この損害を補うためにラバウルの11航艦および2航戦所属の全航空隊はトラック島へ後退することになった。2月20日、253空と2航戦の稼動全機(戦闘機約30機・陸攻数機)がトラック島へ後退、ラバウル航空隊の中核であった11航艦は、麾下の26航戦(751空を編入)が14航艦に転出した。204空と582空は解隊され、11航艦の下には25航戦(151空・251空・253空)が形式上は残ったが地上要員が主体となった。この時点で、ラバウル航空隊は実質的に終焉を迎えた。ラバウル航空隊の損失機数は、戦闘機1,467機、攻撃機1,199機、その他267機の計2,935機だった。
ただし、ラバウルから日本機が1機も残らず姿を消したわけではなく、3500名の整備兵や技術関係者が残されていた。彼らは、損傷した飛行機の修復や撃破された機体の残骸から復元を試みて1945年2月28日には零戦16機・夜戦1機を運用している。
その後も細々と夜間攻撃や偵察などの航空作戦に従事し1945年8月15日を迎えたのだった。終戦時に残存していた海軍機は攻撃機1機、戦闘機2機、水偵2機。このうち飛行可能状態の零戦二一型と陸軍の一〇〇式司令部偵察機はオーストラリア軍に、ブインの零戦二二型はニュージーランド空軍に接収された。
戦後1972年にニューブリテン島ランバート岬沖で第253海軍航空隊所属の吉沢徳重(徳三)上飛曹乗機が回収され、オーストラリアで修復の後日本大学の石松新太郎教授が購入、国立科学博物館での展示を経て同館広沢航空博物館(ザ・ヒロサワ・シティ)に所蔵されている。偵察用に複座に改造されている。
創作上におけるラバウル航空隊
零式艦上戦闘機が大活躍を遂げた戦場として知名度が高く、零戦を主体とした作品では必ずと言ってよいほど登場する。
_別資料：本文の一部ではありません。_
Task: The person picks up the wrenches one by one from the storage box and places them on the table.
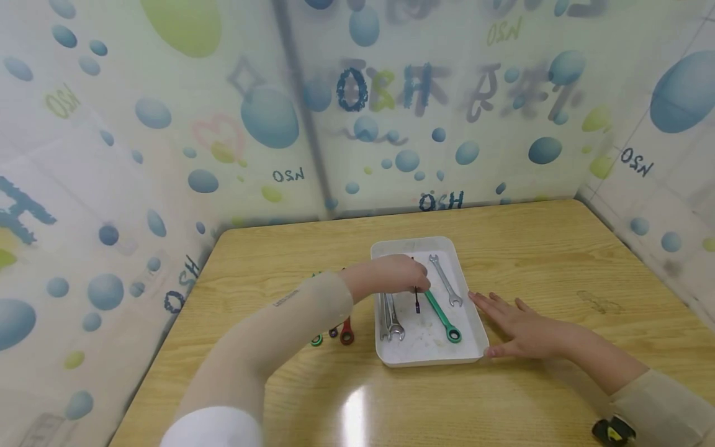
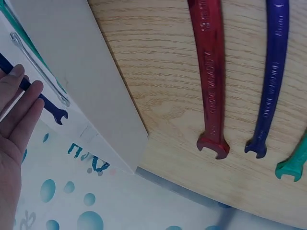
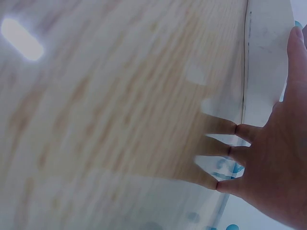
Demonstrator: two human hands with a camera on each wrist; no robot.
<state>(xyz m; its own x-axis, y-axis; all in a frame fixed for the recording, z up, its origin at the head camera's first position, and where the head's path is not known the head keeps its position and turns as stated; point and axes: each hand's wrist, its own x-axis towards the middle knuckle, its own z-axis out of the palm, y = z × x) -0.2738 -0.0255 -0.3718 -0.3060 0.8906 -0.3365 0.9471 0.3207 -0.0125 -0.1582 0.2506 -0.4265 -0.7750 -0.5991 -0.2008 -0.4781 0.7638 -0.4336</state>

また昭和期にはラバウル航空隊をモチーフにしたと思しき、南方の孤島に配属された零戦の精鋭部隊が活躍する作品も多く制作された。
第15話「ラバウル航空隊」の主題。
ラバウル航空隊で活躍した坂井三郎の自伝的小説。
主人公の宮部久蔵はミッドウェー海戦で母艦となる「赤城」を失った後ラバウル航空隊に転属する。
ラバウル航空隊の鬼隊長・若林大尉が米軍のエースパイロット、通称「イエロースネーク」と激闘を繰り広げる。
主人公の浜田正一はラバウルに進出、山本五十六の護衛任務を任されるが…
主人公の谷村中尉がラバウルからバルテ島に着任する。
主要な舞台となるのはブーゲンビル島だが、脚本の関沢新一がラバウルで経験した出来事をモチーフにしている。
川又千秋による架空戦記。史実と微妙に異なる形で進んだ太平洋戦争をラバウル航空隊の一搭乗員の目線で描く。
空母航空隊をラバウルに進出させる「い号作戦」が描かれる。